Oklahoma Bar Journal
Raising the Bar: Addressing Attorney Suicide in Oklahoma
By Durand Crosby and Christina L. Green
September marks National Suicide Prevention Month. This month, the Oklahoma Department of Mental Health and Substance Abuse Services is raising awareness about the critical issue of suicide and promoting preventative mental health and wellness. In Oklahoma, 1 in 5 residents experiences mental health issues, so it's essential to address an extremely vulnerable group that often struggles in silence: attorneys.
The legal profession is known for its demands, complexities and high-stakes environments. Attorneys navigate a labyrinth of legal demands, representing clients' interests while shouldering immense responsibilities that are connected to those cases. This profession, however rewarding, is marked by long hours, strenuous workloads and frequent periods away from family and loved ones.

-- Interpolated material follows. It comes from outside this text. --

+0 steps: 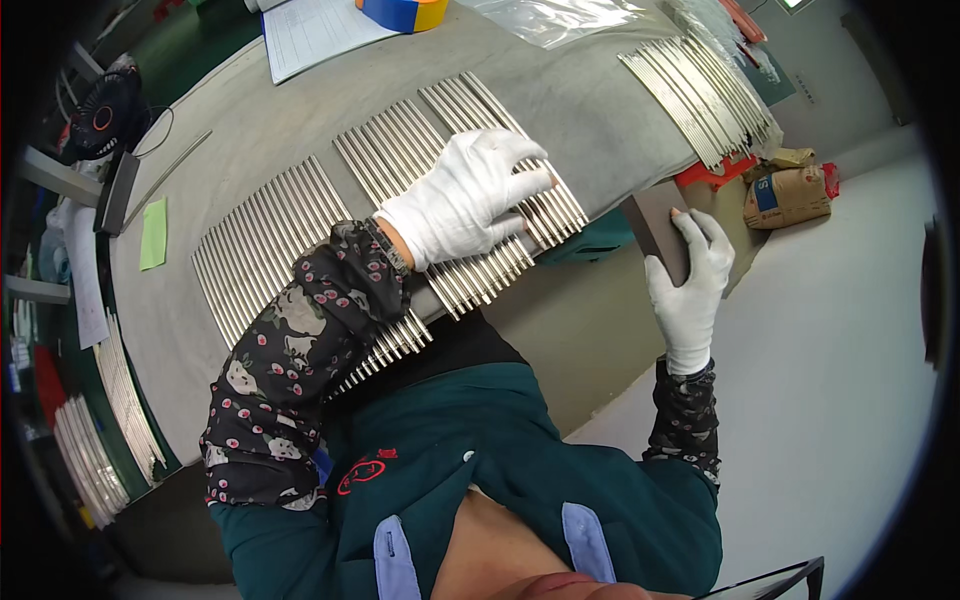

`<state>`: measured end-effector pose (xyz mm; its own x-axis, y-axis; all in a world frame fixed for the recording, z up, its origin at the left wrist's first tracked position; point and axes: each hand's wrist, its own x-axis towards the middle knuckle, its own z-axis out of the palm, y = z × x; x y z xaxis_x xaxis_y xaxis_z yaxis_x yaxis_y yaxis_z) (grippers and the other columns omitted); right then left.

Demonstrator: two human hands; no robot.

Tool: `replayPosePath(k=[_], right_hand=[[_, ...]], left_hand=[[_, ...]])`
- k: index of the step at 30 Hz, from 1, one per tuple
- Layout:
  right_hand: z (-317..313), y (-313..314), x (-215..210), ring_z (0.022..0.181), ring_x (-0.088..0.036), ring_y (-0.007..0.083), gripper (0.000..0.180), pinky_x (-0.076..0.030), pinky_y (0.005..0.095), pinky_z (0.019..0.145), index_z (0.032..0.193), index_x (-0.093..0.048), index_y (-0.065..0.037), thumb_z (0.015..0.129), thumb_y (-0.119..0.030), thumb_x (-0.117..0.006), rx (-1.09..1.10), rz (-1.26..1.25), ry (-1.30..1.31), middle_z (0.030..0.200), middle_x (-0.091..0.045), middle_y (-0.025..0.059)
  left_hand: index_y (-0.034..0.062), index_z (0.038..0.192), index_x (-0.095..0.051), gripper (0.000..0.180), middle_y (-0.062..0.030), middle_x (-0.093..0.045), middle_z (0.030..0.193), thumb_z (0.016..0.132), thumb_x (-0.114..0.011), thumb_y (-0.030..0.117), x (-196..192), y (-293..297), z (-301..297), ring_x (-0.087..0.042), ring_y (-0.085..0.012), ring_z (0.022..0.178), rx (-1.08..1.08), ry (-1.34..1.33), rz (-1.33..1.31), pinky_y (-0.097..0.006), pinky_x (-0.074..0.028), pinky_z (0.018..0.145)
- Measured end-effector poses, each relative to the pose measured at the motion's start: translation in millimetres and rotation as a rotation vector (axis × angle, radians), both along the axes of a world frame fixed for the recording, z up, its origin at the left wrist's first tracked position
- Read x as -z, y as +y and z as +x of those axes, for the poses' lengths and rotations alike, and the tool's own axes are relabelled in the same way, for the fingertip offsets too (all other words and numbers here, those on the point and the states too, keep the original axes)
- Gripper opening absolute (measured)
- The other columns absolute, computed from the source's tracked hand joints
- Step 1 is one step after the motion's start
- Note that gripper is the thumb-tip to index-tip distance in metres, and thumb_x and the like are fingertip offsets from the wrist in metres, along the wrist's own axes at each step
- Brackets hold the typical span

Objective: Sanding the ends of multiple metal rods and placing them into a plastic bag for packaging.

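Left hand (pixel 470 195) first: we've got it flat, gloved in white, fingers spread wide and pressing down on the rods (pixel 400 215). Those rods lie side by side in tight rows across the grey table (pixel 590 110), running right out to its near edge, and our palm sits on the middle-right rows. Right hand (pixel 690 285) now, also in a white glove, off the table's edge, wrapped around a dark flat block (pixel 655 230); thumb on one side, fingers on the other, one bare fingertip poking out at the top. We're holding that block upright, just beside the table edge, close to the ends of the rods. Both forearms wear dark patterned sleeves (pixel 290 370).

Further out, a second batch of rods (pixel 700 85) rests at the far right of the table. A paper sheet (pixel 310 30) and a tape roll (pixel 402 12) sit at the far edge, a green note (pixel 153 233) to the left. Brown bag (pixel 788 195) on the floor.
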<state>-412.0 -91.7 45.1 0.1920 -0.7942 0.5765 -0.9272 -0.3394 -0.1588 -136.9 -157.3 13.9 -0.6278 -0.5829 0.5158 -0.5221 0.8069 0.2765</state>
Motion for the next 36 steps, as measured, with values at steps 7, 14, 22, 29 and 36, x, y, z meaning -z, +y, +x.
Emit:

These and other challenges have far-reaching consequences on attorneys' mental health. The Dave Nee Foundation in New York, dedicated to studying lawyer depression, reveals a grim reality. In 2021, lawyers are ranked fifth in terms of occupational suicide rates, and they are the most frequently depressed occupational group in the United States. Shockingly, lawyers are 3.6 times more likely to suffer from depression than non-lawyers. The mental toll is evident as approximately 26% of lawyers seeking counseling admit to struggling with anxiety and depression.
In light of these statistics, it's crucial to recognize the significance of initiatives like National Suicide Prevention Month. The legal community in Oklahoma needs more than ever to prioritize mental health awareness, support and advocacy. At ODMHSAS, the focus is spreading hope and educating others that 24/7, 365 they can call or text the 988 Mental Health Lifeline.
988, which will serve as a dedicated crisis line, is designed to provide easier access to mental health resources. Just like you know 988, your loved ones should know 988. Privacy is protected, and those reaching out to 988 can rest assured that their personal information is only voluntarily provided. Your conversations are protected, and confidential.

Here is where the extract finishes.